Regular Expression enclosed by slashes

What is unusual is that regular expressions are enclosed by forward slashes / instead of typical quotes for strings.  That means you can have Regular Expression that matches literal quotes …

matches quotes

matches quotes

This will result in a match.   Quotes in a regular expression are literals.

Dot Wild Character in Regular Expression

But a dot in regular expression is not a literal, it is a wild card character.  So the regular expression…

/r.n/

will match “ran”, “run”, and “ron”.  But will not match “Ron” because Regular Expressions are case sensitive, unless you add the “i” modifier.

wildcard matching

wildcard matching

The “myArray” will be null indicating no match.

Regular Expression Modifier

Adding the “case insensitive” modifier like this …

case insensitive modifier

case insensitive modifier

Other modifiers is the “g” which perform a global match so that it finds all matches rather than stopping after the first match.  However, the exec method in Javascript still just return the first match.

The “m” modifier performs multiline matching.

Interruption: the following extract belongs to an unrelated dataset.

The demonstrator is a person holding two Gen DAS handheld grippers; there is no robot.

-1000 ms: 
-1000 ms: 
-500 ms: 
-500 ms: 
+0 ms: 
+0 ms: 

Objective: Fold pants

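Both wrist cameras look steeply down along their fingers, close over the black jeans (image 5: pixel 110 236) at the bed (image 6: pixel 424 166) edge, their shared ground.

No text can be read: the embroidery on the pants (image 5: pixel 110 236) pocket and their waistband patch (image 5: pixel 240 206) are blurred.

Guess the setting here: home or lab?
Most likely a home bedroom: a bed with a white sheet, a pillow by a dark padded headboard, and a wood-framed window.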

Literal Escaping in Regular Expression

If you want the dot to be a literal instead of a wild card, you escape it with a backslash …

/r\.n/

This will match only strings containing “r.n” and will not match “ran” and “run” like before.

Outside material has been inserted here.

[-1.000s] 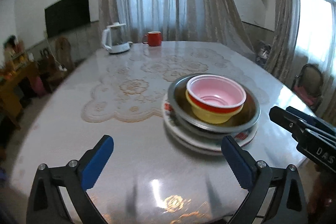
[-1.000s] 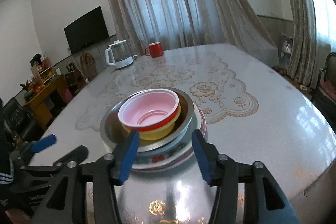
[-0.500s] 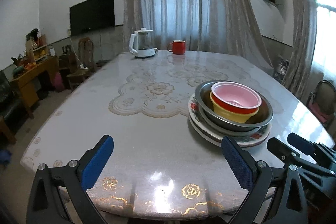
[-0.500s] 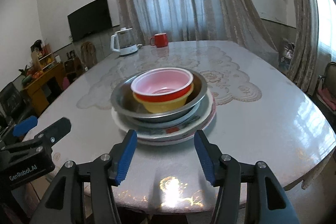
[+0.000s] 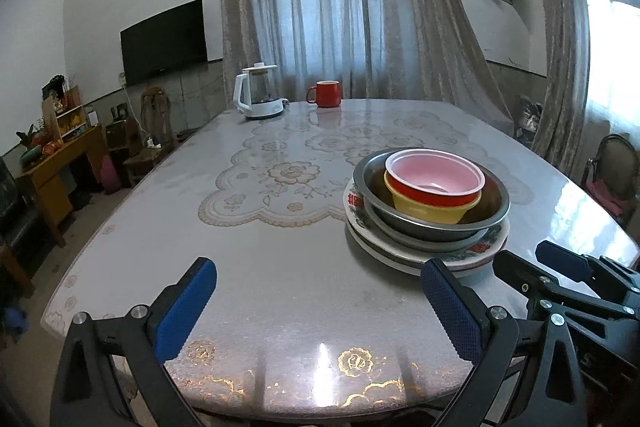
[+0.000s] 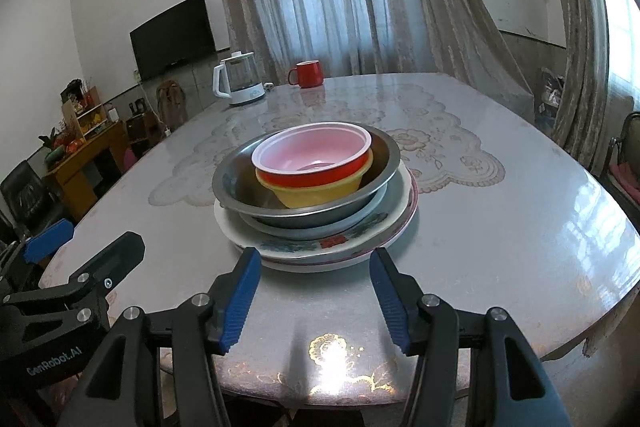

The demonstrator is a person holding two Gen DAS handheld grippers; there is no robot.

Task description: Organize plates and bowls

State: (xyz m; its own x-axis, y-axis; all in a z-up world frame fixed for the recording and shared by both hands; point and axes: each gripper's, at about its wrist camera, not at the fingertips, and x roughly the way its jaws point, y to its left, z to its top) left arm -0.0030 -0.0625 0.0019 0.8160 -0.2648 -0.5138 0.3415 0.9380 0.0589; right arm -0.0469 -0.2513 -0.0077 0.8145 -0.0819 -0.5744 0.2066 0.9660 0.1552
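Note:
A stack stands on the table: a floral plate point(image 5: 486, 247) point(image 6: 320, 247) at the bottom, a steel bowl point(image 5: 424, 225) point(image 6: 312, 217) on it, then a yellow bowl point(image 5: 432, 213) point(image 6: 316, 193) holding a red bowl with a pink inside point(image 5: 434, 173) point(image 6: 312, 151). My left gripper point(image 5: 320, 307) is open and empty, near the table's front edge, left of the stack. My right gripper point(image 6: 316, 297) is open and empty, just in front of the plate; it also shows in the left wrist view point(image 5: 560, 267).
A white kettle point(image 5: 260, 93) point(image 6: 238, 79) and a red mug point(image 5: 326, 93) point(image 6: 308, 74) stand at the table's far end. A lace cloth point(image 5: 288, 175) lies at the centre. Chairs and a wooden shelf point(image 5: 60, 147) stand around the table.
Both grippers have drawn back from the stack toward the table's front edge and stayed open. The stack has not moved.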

The Double Meaning of Backslash in Regular Expression

You just saw that a backslash in front of a special character (like the wildcard character) turns it into a literal character.   But a backslash in front of a non-special character can sometimes give it special meaning.

The documentation at Mozilla writes it like this …

“A backslash that precedes a non-special character indicates that the next character is special and is not to be interpreted literally. … A backslash that precedes a special character indicates that the next character is not special and should be interpreted literally.”

Confused yet?   For example, \b has a special meaning of “word boundary”.

/\bran\b/

will match “he ran and biked”, but will not match “he random and biked”.

The backslash is a special character.  So putting another backslash in front of it will make it non-special.  This is how you can match a literal backslash …

/c:\\temp/

matches “c:\temp”.

Shorthand Characters in Regular Expression

The backslash is used shorthand characters

\d is “digit character” and shorthand for [0-9]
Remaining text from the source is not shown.